> [Task to complete]: Your copy should hold only the lines from the one with "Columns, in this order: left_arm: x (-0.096" to the one with "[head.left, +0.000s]", both included, each exactly as it stands below, with no pictures.
Input material section start
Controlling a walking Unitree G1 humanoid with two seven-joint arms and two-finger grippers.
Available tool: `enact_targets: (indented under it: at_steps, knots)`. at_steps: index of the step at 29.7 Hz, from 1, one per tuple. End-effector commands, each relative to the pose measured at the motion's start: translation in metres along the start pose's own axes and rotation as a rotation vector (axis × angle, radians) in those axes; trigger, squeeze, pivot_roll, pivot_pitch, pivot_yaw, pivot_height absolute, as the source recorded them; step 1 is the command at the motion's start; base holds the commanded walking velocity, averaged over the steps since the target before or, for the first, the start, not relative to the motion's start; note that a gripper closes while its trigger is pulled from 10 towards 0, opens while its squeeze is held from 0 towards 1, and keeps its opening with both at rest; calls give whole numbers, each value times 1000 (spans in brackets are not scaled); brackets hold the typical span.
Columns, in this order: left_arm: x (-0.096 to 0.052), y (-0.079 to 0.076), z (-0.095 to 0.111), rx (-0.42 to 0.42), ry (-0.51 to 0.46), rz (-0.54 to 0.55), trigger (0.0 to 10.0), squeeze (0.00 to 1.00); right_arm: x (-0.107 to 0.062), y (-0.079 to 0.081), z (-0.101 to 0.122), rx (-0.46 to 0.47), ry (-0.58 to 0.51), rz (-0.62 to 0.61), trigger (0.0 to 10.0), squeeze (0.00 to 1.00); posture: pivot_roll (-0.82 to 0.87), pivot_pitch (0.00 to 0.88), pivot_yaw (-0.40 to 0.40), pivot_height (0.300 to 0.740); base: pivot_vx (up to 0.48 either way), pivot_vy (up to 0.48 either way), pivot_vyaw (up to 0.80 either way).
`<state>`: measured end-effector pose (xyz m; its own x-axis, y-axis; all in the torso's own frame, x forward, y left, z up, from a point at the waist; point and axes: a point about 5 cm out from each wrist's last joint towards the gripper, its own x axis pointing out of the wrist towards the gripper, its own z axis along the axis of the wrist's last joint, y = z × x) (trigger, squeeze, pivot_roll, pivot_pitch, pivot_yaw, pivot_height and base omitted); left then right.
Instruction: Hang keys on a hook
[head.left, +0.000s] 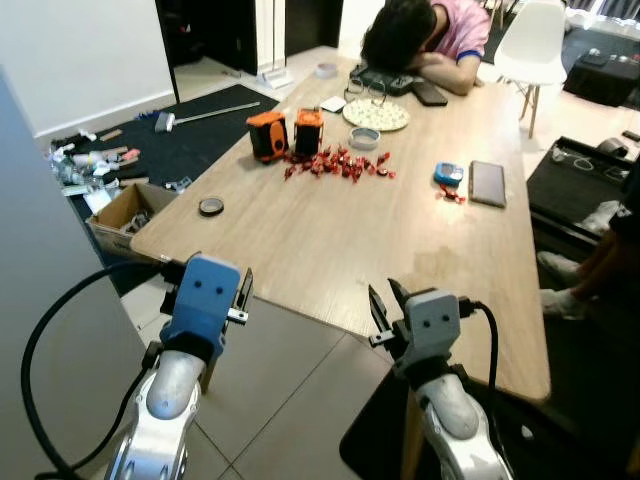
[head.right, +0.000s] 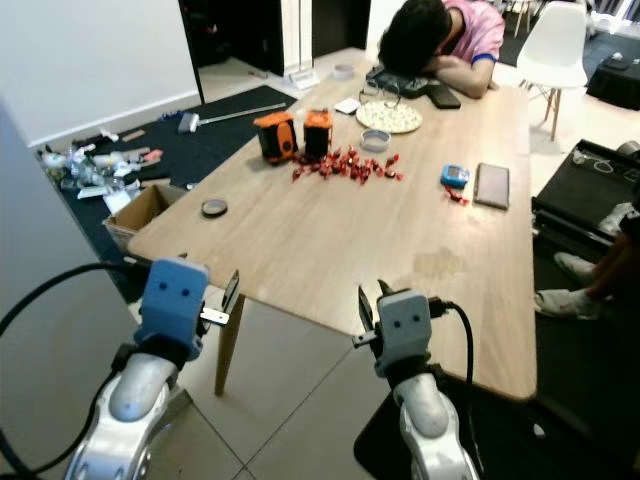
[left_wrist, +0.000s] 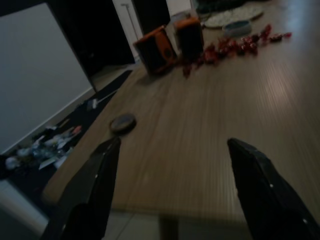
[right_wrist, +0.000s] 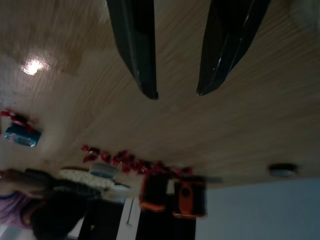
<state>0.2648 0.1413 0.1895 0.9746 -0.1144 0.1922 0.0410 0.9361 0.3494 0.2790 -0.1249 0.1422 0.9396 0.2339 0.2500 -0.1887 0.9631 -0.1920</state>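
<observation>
Both grippers hovering at near edge of long light-wood table (head.left: 330, 240).
Left gripper (left_wrist: 172, 150) & right gripper (right_wrist: 177, 92) gaping, holding nothing; blue key tag w/ red cord (head.left: 449, 176) lying upper right.

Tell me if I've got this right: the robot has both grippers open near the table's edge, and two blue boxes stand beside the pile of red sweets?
Not quite. The two boxes by the red sweets are orange, not blue, as the left eye view shows. The rest holds: the left gripper and right gripper are both open near the table's edge.
</observation>
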Motion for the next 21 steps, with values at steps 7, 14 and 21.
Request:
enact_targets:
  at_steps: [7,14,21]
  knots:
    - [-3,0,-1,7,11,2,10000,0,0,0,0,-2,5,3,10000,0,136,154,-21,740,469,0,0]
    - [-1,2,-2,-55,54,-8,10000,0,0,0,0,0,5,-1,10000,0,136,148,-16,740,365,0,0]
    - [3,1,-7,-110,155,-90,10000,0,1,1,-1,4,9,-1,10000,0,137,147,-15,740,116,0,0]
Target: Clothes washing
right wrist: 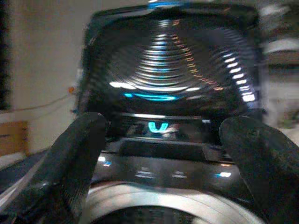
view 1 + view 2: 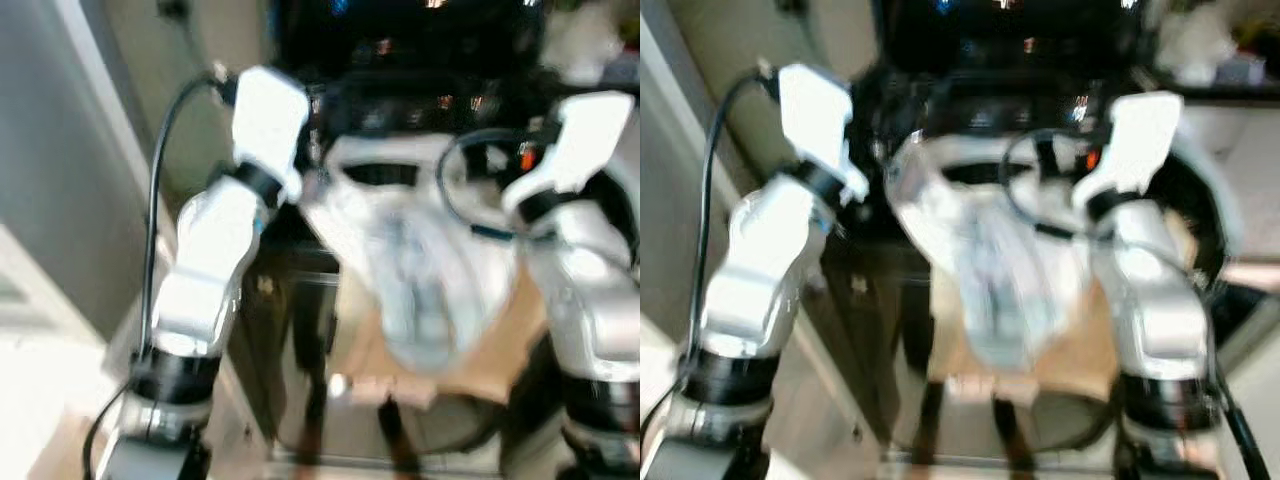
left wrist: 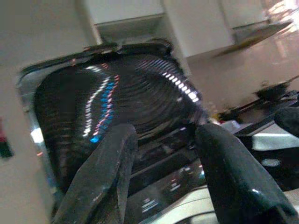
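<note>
A dark top-loading washing machine stands in front of me with its ribbed lid [image 1: 173, 56] raised. Its lit control panel [image 1: 161, 151] and the pale rim of the drum [image 1: 163, 203] lie just beyond my right gripper [image 1: 163, 126], which is open and holds nothing. My left gripper [image 3: 166, 135] is also open and empty, pointing at the lid [image 3: 117, 93]. In the blurred eye views a white garment [image 2: 410, 260] hangs between my two raised arms, in front of the machine. What it hangs from is too blurred to tell.
A grey wall or door panel [image 2: 50, 150] runs along my left. Something flat and brown [image 2: 500, 365] lies low behind the garment. A black cable [image 2: 158, 190] loops along my left arm. Pale objects [image 2: 590, 40] sit on a surface at the far right.
</note>
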Tool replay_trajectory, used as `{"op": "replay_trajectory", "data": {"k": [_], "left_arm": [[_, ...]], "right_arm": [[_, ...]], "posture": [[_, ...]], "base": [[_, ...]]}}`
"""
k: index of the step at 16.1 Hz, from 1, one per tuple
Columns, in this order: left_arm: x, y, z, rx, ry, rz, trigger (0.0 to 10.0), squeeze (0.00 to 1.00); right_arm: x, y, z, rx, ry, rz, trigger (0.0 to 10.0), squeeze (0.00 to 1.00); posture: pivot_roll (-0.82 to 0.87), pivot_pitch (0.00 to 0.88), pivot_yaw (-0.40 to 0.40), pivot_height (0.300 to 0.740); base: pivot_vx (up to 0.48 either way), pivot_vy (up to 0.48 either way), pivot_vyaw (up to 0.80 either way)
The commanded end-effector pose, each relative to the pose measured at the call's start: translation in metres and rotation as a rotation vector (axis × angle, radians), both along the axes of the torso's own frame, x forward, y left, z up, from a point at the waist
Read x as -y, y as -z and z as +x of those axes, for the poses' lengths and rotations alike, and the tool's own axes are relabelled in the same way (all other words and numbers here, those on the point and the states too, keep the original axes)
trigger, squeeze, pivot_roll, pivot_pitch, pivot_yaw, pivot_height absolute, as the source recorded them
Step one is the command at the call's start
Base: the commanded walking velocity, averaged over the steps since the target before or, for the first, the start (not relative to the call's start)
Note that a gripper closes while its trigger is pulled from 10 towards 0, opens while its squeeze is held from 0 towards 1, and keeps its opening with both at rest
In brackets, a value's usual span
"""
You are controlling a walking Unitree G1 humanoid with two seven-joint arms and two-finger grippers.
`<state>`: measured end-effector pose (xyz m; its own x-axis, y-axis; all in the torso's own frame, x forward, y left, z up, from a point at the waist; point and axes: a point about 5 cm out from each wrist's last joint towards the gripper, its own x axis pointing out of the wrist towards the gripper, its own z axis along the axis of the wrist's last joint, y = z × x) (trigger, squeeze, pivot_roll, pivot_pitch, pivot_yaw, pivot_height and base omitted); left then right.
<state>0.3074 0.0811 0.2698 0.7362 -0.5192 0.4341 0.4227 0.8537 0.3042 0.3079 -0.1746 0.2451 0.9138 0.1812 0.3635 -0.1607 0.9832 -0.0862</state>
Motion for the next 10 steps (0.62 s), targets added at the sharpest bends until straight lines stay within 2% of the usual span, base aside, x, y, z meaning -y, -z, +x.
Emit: {"op": "replay_trajectory", "data": {"k": [1,3,6,7,8,10], "left_arm": [[-0.008,0.018,0.008,-0.075,-0.065,0.018,10.0,0.00],[-0.013,0.031,0.008,-0.112,-0.097,0.029,10.0,0.00],[-0.030,0.071,-0.004,-0.242,-0.167,0.047,10.0,0.00],[-0.033,0.077,-0.007,-0.263,-0.172,0.047,10.0,0.00],[-0.035,0.085,-0.018,-0.279,-0.175,0.047,10.0,0.00],[-0.028,0.080,-0.027,-0.241,-0.160,0.050,10.0,0.00]], "right_arm": [[-0.015,0.014,0.005,-0.023,-0.013,-0.029,10.0,0.00],[-0.022,0.027,0.006,-0.036,0.000,-0.076,10.0,0.00],[-0.027,0.066,-0.005,-0.104,0.048,-0.127,10.0,0.00],[-0.027,0.070,-0.009,-0.105,0.047,-0.137,10.0,0.00],[-0.022,0.074,-0.018,-0.100,0.076,-0.116,10.0,0.00],[-0.014,0.066,-0.022,-0.042,0.139,-0.115,10.0,0.00]], "posture": [[-0.15,0.000,0.072,0.740],[-0.14,0.000,0.063,0.740],[-0.12,0.000,0.045,0.740],[-0.12,0.000,0.040,0.740],[-0.11,0.000,0.030,0.740],[-0.10,0.000,0.023,0.740]], "base": [[0.000,0.000,0.00],[0.000,0.000,0.00],[0.000,0.000,0.00],[0.000,0.000,0.00],[0.000,0.000,0.00],[0.000,0.000,0.00]]}}
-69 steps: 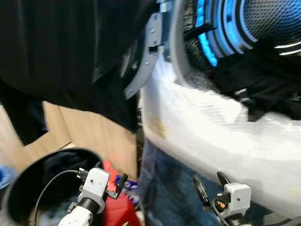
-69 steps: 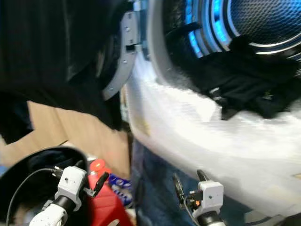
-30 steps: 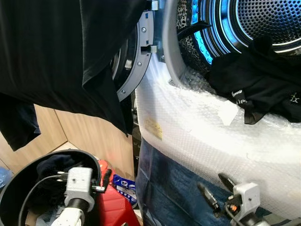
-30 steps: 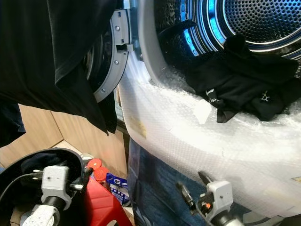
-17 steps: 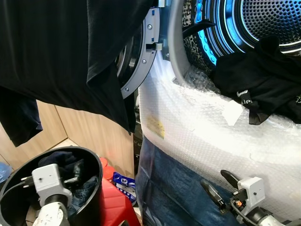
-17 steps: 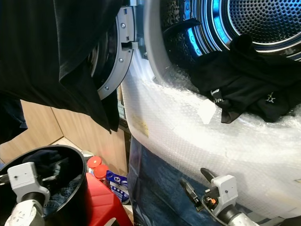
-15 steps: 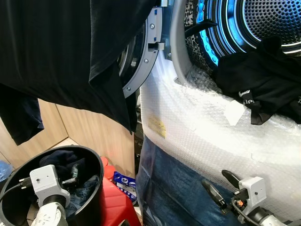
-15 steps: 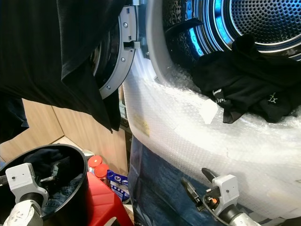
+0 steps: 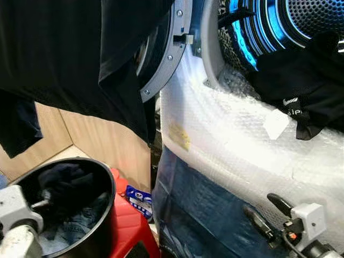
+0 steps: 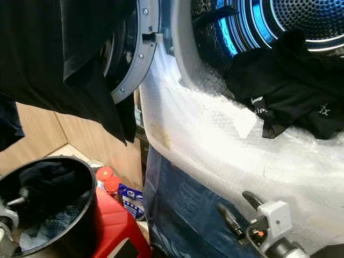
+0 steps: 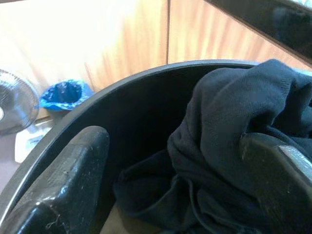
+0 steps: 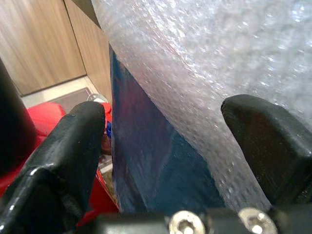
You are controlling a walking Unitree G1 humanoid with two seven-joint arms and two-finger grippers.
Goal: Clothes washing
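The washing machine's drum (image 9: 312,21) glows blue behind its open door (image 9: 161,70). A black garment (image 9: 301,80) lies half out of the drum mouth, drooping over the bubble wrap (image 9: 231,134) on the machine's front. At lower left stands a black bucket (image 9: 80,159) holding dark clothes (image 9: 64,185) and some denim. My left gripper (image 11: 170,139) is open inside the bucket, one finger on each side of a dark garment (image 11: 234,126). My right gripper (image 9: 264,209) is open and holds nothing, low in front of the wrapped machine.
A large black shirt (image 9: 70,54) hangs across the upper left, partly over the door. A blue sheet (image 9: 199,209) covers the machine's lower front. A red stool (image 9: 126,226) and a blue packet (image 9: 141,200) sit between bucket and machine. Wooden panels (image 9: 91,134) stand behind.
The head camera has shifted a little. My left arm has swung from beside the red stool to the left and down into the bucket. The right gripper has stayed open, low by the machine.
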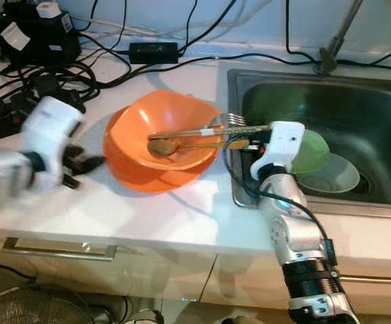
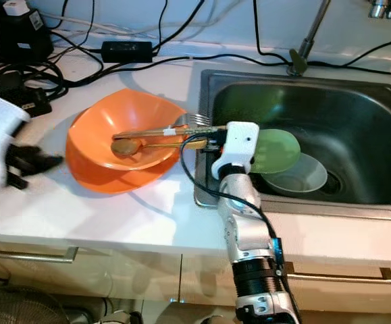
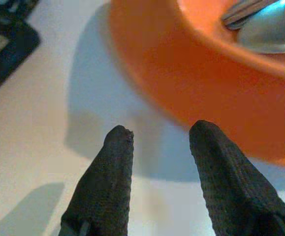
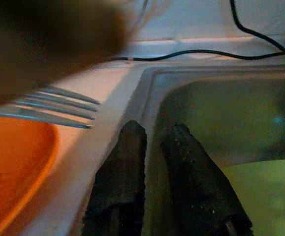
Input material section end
> [Exercise result]:
Columns, in this order: left_arm: x (-0.096 to 0.052), y (-0.079 to 0.076), z (-0.095 to 0.111), rx (-0.42 to 0.42), ry (-0.51 to 0.46), rz (-0.54 to 0.55), trigger (0.0 to 10.0), squeeze (0.00 to 1.00); right_arm: x (-0.107 to 0.062), y (-0.079 to 0.081), z (-0.101 to 0.122), rx (-0.46 to 0.47), ry (-0.58 to 0.51), rz (-0.62 to 0.61), trigger (0.0 to 10.0), squeeze (0.00 to 1.00); posture: pivot_roll (-0.82 to 0.87), pivot_pitch (0.00 to 0.88), pivot_yaw (-0.40 to 0.40), pivot_height (0.300 to 0.740); base: pivot_vx (up to 0.48 either way), pivot_vy (up to 0.48 either way), pivot_vyaw (up to 0.80 either way).
`<state>`: measured end-effector pose (xyz m; its own x-axis, y-axis; all in the torso's own frame, x forward, y left, z up, from a point at the waist; point and axes: a point about 5 cm out from each wrist's last joint towards the gripper, its own x axis pointing out of the wrist towards the gripper, its own z axis along the axis of the wrist's last joint, y = z × x) (trigger, squeeze, pivot_roll, pivot_pitch, pivot_yaw, pivot_height and base omitted); left then right.
Instruction: Hang keys on a hook
[head.left, +0.000s] 

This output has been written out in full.